Damon Holditch, CSEP, CERP, head of Marquee Rents in Austin, Texas, recalls a wedding he serviced last year on a picturesque ranch near the Texas Gulf Coast. An alert ranch hand spotted a 6-foot alligator in a pond on the property and, to protect guests and livestock, captured it. The mother of the bride gave the order to bring the gator into the reception tent, and "the entire reception went wild," Holditch reports. "Then the gator left and the dancing resumed."

GOING BUGGY

Two years of planning for the "tented wedding of the year" in Princeton, N.J., failed to include only one factor--the once-every-17-years infestation of cicadas. "I'm not talking about a few pesky insects," says Karen Rosenthal Schneider of Edison, N.J.-based Miller's Rentals. "I'm talking about millions of these beetle-like creatures, each about two inches long with gigantic red eyes and yellow legs, swarming down on the entire Eastern Seaboard for an entire month." For days preceding the wedding, the grounds crew at the venue--a historic mansion--came with wheelbarrows to cart away the fallen carcasses, Schneider reports. But the bride's family kept their sense of humor: "They even had custom cookies in the shape of a cicada placed at each guest setting," Schneider says.

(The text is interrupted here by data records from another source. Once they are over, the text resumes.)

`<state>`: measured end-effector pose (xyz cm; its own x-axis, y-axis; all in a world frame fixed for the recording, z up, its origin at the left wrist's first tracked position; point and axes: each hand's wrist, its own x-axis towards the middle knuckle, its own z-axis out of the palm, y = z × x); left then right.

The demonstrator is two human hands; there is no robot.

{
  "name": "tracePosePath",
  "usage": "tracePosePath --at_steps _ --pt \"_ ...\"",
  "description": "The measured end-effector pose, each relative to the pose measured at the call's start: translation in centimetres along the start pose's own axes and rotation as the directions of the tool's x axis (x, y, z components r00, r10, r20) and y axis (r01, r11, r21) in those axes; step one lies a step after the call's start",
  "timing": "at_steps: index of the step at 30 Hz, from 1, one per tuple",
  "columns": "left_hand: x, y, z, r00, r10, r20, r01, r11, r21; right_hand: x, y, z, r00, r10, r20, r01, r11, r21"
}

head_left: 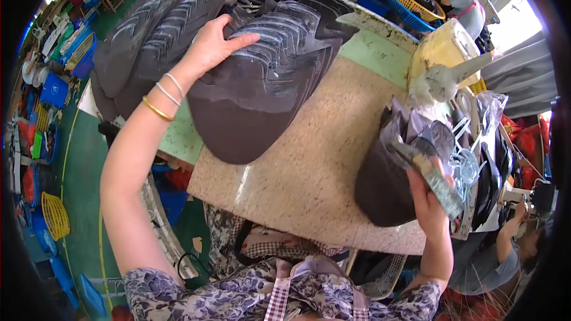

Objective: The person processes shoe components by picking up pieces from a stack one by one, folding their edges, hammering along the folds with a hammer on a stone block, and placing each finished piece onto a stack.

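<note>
My left hand [213,44] lies flat on a fanned stack of dark grey shoe-shaped cut pieces [262,83] with chalky white marks, its fingers spread over the top of the stack. Bangles ring that wrist. Another long row of the same dark pieces [157,30] stretches away behind it. My right hand [427,193] grips a glue-crusted brush [431,175] by its handle, next to a smaller dark pile of cut pieces [386,184] at the table's right edge.
The speckled beige board [309,160] covers the green worktable. A yellow glue pot [446,50] stands at the far right. Yellow and blue baskets [410,0] sit behind. Another person [505,249] works at the lower right. Crates line the green floor on the left.
</note>
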<state>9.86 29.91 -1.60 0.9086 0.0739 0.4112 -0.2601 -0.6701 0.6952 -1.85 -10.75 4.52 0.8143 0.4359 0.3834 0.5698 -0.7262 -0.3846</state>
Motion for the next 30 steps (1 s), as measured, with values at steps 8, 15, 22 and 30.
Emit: tracePosePath --at_steps 8,15,22,30 --pt "-10.1 4.1 3.9 0.971 0.168 0.172 -0.214 0.93 0.3 5.3 -4.2 4.6 0.966 -0.22 0.134 0.171 0.937 0.306" --pt "-12.1 4.1 2.7 0.929 0.344 0.137 -0.369 0.842 0.392 8.7 -6.0 9.6 0.947 -0.256 0.196 0.203 0.945 0.255" --pt "-8.4 2.1 -3.6 0.997 0.05 -0.065 -0.049 0.999 0.023 12.7 -6.1 17.1 0.941 -0.266 0.208 0.262 0.964 0.048" --pt "-12.0 4.9 -24.2 0.668 0.267 -0.695 0.012 0.93 0.368 14.2 -6.6 16.5 0.92 -0.163 0.357 0.161 0.986 0.035"
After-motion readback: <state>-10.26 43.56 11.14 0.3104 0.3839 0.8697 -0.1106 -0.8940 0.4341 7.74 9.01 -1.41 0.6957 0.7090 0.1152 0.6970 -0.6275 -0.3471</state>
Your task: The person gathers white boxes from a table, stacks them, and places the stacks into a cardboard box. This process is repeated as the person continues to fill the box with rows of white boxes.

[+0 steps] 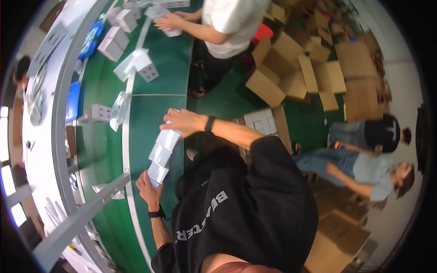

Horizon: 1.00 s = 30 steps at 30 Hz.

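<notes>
A row of several small white boxes (160, 155) lies over the green work surface (157, 107), its boxes end to end and a little out of line. My left hand (148, 190) is closed on the near end of the row, fingers along the side of the last box. At the far end, my right hand (183, 123) wraps round the other end box, its fingers over the top. Whether the row rests on the surface or is lifted slightly, I cannot tell.
White boxes (147, 69) and clear plastic bags (119, 110) lie farther along the green bench. A grey metal bar (82, 223) crosses at left. Across the bench end, a co-worker (225, 27) handles white boxes. Open cartons (277, 68) stand to the right; two more people are there.
</notes>
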Motion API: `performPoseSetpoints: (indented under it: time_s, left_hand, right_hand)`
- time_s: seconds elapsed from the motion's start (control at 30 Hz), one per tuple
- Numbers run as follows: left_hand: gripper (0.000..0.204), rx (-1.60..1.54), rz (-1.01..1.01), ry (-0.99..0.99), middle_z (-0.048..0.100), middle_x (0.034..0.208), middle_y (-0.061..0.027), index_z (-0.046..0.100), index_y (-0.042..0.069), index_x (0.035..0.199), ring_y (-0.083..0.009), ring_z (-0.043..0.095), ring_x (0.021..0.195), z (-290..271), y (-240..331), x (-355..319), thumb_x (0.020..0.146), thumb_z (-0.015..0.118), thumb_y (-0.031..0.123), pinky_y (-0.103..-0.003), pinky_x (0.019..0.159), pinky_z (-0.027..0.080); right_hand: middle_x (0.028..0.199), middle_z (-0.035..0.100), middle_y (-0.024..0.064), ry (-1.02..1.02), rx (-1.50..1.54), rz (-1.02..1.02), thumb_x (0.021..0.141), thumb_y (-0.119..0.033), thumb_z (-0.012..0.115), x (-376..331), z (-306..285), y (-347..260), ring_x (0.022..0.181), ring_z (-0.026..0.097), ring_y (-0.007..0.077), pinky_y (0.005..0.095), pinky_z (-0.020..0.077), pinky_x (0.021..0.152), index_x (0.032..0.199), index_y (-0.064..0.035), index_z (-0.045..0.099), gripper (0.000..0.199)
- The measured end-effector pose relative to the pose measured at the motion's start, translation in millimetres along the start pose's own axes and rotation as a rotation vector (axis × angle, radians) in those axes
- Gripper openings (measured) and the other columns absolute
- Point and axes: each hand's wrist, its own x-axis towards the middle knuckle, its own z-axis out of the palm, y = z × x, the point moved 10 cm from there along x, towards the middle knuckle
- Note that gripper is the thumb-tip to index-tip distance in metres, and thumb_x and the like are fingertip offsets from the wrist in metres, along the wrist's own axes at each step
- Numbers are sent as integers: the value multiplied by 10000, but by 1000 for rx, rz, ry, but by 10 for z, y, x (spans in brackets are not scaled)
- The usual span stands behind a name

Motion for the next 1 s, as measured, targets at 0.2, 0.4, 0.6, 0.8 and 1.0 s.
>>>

Larry Ott, with Newtown Party Rental and Open Aire Affairs in Newtown, Pa., recalls a clueless caterer who showed up only 30 minutes before the wedding. "The caterer forgot the following: chafing dishes, flatware, trash bags and over half the staff actually needed to service a wedding for over 200 guests," Ott says. Ott's staff stayed on site to try to make up for the caterer's shortcomings. In a final touch of irony at the end of the event, "The caterer walked up to me with a Post-it note holding his name and phone number, asking that I refer him to my customers," Ott says. "Sometimes I wonder why I do what I do, but then a bride will come in that makes my job a cakewalk."